● **Assigned task**:
Word for word, repeat every entry that appears below.

● **Dataset extract**:
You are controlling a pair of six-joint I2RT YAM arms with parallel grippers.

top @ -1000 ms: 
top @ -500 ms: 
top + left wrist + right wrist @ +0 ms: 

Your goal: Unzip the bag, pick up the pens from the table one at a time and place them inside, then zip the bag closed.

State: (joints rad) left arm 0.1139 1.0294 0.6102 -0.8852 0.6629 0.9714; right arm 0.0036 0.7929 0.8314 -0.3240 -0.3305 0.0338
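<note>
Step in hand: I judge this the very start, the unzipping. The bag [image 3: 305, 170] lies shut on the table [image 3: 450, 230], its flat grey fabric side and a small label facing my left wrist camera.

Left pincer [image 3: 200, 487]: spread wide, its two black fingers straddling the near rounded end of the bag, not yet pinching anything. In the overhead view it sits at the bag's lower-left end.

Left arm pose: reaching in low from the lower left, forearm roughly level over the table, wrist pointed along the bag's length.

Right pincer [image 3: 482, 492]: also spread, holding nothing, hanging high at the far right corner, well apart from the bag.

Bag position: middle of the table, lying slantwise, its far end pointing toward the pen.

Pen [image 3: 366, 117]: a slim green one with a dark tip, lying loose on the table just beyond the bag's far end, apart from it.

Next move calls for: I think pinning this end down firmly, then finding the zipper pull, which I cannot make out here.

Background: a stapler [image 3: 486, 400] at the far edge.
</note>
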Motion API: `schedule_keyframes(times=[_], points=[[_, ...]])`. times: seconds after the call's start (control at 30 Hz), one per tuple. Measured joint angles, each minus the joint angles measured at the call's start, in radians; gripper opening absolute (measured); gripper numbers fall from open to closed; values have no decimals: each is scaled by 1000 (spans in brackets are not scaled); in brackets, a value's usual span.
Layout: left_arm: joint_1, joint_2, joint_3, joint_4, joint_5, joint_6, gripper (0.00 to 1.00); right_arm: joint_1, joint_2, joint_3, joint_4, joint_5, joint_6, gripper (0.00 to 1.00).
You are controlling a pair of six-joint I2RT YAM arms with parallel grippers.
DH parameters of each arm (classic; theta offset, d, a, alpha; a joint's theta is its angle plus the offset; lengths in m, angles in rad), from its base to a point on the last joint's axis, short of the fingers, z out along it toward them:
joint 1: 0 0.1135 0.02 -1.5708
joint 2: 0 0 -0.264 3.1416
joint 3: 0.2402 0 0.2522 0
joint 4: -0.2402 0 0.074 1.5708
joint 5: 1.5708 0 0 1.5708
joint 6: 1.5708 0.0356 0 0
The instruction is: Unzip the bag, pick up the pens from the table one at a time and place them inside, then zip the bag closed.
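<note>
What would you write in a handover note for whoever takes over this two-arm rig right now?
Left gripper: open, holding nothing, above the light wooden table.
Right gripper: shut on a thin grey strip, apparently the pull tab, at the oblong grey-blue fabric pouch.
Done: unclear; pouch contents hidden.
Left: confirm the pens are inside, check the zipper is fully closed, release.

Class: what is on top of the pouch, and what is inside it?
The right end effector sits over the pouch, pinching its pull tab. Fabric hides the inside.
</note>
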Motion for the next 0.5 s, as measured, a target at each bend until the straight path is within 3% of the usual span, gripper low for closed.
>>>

● **Written answer**:
You are controlling a pair of six-joint I2RT YAM arms with parallel grippers.

top @ -1000 ms: 
top @ -500 ms: 
top + left wrist + right wrist @ +0 ms: 

Your goal: Unzip the bag, pick up the pens from the table one at a time and place them inside, then zip the bag closed.

State: (joints rad) left arm 0.1139 1.0294 0.6102 -0.8852 0.6629 0.9714; right arm 0.0036 0.7929 0.8314 -0.3240 -0.3305 0.0338
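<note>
Step in hand: I judge this the very start, the unzipping. The bag [image 3: 305, 170] lies shut on the table [image 3: 450, 230], its flat grey fabric side and a small label facing my left wrist camera.

Left pincer [image 3: 200, 487]: spread wide, its two black fingers straddling the near rounded end of the bag, not yet pinching anything. In the overhead view it sits at the bag's lower-left end.

Left arm pose: reaching in low from the lower left, forearm roughly level over the table, wrist pointed along the bag's length.

Right pincer [image 3: 482, 492]: also spread, holding nothing, hanging high at the far right corner, well apart from the bag.

Bag position: middle of the table, lying slantwise, its far end pointing toward the pen.

Pen [image 3: 366, 117]: a slim green one with a dark tip, lying loose on the table just beyond the bag's far end, apart from it.

Next move calls for: I think pinning this end down firmly, then finding the zipper pull, which I cannot make out here.

Background: a stapler [image 3: 486, 400] at the far edge.
</note>
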Motion API: `schedule_keyframes(times=[_], points=[[_, ...]])`. times: seconds after the call's start (control at 30 Hz), one per tuple. Measured joint angles, each minus the joint angles measured at the call's start, in radians; gripper opening absolute (measured); gripper numbers fall from open to closed; values have no decimals: each is scaled by 1000 (spans in brackets are not scaled); in brackets, a value's usual span.
Layout: left_arm: joint_1, joint_2, joint_3, joint_4, joint_5, joint_6, gripper (0.00 to 1.00); right_arm: joint_1, joint_2, joint_3, joint_4, joint_5, joint_6, gripper (0.00 to 1.00).
You are controlling a pair of six-joint I2RT YAM arms with parallel grippers.
DH parameters of each arm (classic; theta offset, d, a, alpha; a joint's theta is its angle plus the offset; lengths in m, angles in rad), from its base to a point on the last joint's axis, short of the fingers, z out along it toward them:
joint 1: 0 0.1135 0.02 -1.5708
joint 2: 0 0 -0.264 3.1416
joint 3: 0.2402 0 0.2522 0
joint 4: -0.2402 0 0.074 1.5708
joint 5: 1.5708 0 0 1.5708
joint 6: 1.5708 0.0356 0 0
The instruction is: Unzip the bag, pick up the pens from the table one at a time and place them inside, then zip the bag closed.
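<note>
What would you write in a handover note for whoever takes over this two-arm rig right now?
Left gripper: open, holding nothing, above the light wooden table.
Right gripper: shut on a thin grey strip, apparently the pull tab, at the oblong grey-blue fabric pouch.
Done: unclear; pouch contents hidden.
Left: confirm the pens are inside, check the zipper is fully closed, release.

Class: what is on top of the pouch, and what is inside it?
The right end effector sits over the pouch, pinching its pull tab. Fabric hides the inside.
</note>
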Motion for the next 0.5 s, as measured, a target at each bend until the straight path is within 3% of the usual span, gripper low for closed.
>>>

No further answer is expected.